«The Coliseum» (Колизей). Часть 2 - стр. 53
– Жанра? Чуждого? Интересно какого?
– Про БАДы слышала? Добавки? Тогда тоже были – безысходная апатия духа. Добавка, убивающая драматургию. Веры не хватало Антон Павловичу. Герои не живут… даже не существуют. Какие-то «вечно говорящие пиджаки», как писал кто-то. Безжизненное пространство. Природа молчит, усадьбы разваливаются, люди пусты. Ни эмоций, ни переживаний, ни зова. Ну, хоть куда-нибудь! На сцену выползают тени из «ниоткуда». Говорят ни о чем. Да что там, – Людмила махнула рукой. – Какой-то уездный городишко вне времени, жизни, в «нигде». Из пьесы в пьесу. Зачем? Какая цель? Что несут и кому? Вон, в «Воскресении» те же БАДы повержены, и книга бьет наотмашь! Каждой строкой и каждая – глоток. А здесь? Я тебя умоляю…
– Ну, прямо революция! Куда же подевалась драма? И откуда начитанность?
– Есть один поучительный роман, – Толстова была расстроена. – Кстати, об Иркутске, о сибиряках. Пожалуй, о нас.
– Да ну тебя. Я же серьезно.
– А здесь драма сбежала, ручку-то ей так и не по́дали. А потом критика, следуя законам канонизации виртуозно изворачивалась, «находя», «открывая» и обманывая.
– «Воскресение» все-таки проза.
– И драматург это вовсе не тот, кто пишет пьесы. – парировала Толстова. – Антон Павлович и в прозу пытался ее вставить. Да не получалось. Характер у драматурга по иному сложен. Мысль бежит, а не…
– Например?
– Ну, возьми рассказ «Володя», о мальчишке, который на даче готовился к экзамену и увлекся вполне взрослой девицей. Возомнил, так сказать. Девица же, заметив серьезность в прыщавом мальце, поиграв, дала тому отставку, и тот просто уехал с матерью домой в злости, что провалит экзамен.
– Да он вроде застрелился?
– Огорчу. Требование издателя. Дело выглядело примерно так: «Знаете, Антон Павлович, ну хоть в этом-то рассказе давайте чем-нибудь уж кончим». Автор тут же взял перо и добавил револьвер. Вот и вся драматургия. Если это она, то и некормленую кем-то кошку можно помусолить… этак страниц десять.
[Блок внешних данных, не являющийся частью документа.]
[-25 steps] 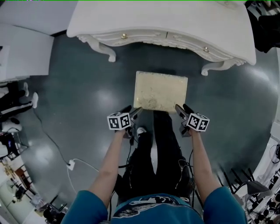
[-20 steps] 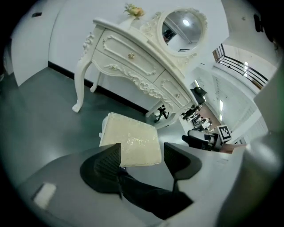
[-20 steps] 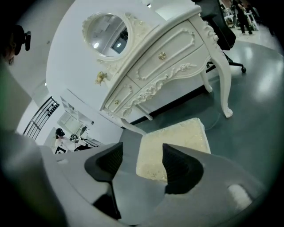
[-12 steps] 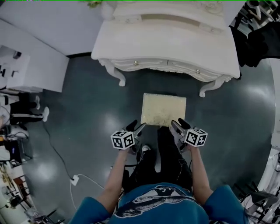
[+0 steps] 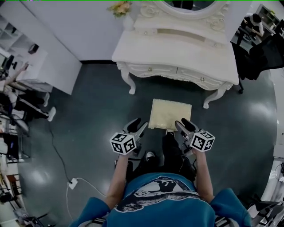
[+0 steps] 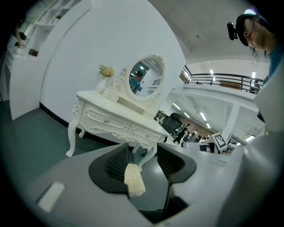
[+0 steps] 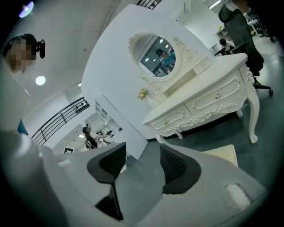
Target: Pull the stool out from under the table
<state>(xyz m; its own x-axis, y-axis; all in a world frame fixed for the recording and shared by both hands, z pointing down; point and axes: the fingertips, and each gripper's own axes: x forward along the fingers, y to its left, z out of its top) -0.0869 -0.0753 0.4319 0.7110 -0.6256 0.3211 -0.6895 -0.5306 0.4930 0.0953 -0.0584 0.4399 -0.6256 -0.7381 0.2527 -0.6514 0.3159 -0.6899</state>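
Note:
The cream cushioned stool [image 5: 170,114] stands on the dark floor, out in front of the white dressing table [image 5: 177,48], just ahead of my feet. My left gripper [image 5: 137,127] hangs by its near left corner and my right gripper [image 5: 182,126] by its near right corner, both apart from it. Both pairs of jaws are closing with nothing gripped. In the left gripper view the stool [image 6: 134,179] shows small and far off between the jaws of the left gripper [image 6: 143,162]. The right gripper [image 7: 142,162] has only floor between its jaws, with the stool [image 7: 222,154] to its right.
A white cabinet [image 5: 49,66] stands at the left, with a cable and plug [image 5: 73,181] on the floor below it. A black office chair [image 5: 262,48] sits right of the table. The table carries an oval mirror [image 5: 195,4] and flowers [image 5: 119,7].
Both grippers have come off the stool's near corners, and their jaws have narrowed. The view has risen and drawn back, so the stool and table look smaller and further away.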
А потом, по совету издателя, руками соседа, которому надоело мяуканье, отрубить хвост, превратив в драму. Продается заведомо лучше.
– Что ж, согласна – не «Митина Любовь».26
– Да уж точно нет. У Бунина не просто драма. Там глубокий анализ, вскрытие вен мотивам, которые могут толкнуть человека на что угодно. Короче, «соха», а не лузганье семечек. Даже если семечки дворянские.
– Раскладка по наклонностям? – Галина ехидно прищурилась. – Я где-то читала об этом.
– Об их противостоянии любви. Вечном.
– Ладно, ладно… догадываюсь, ты для другого привела пример. Хочешь сказать и в «Чайке» с револьвером та же история? – Подруга Виктора откинулась на спинку.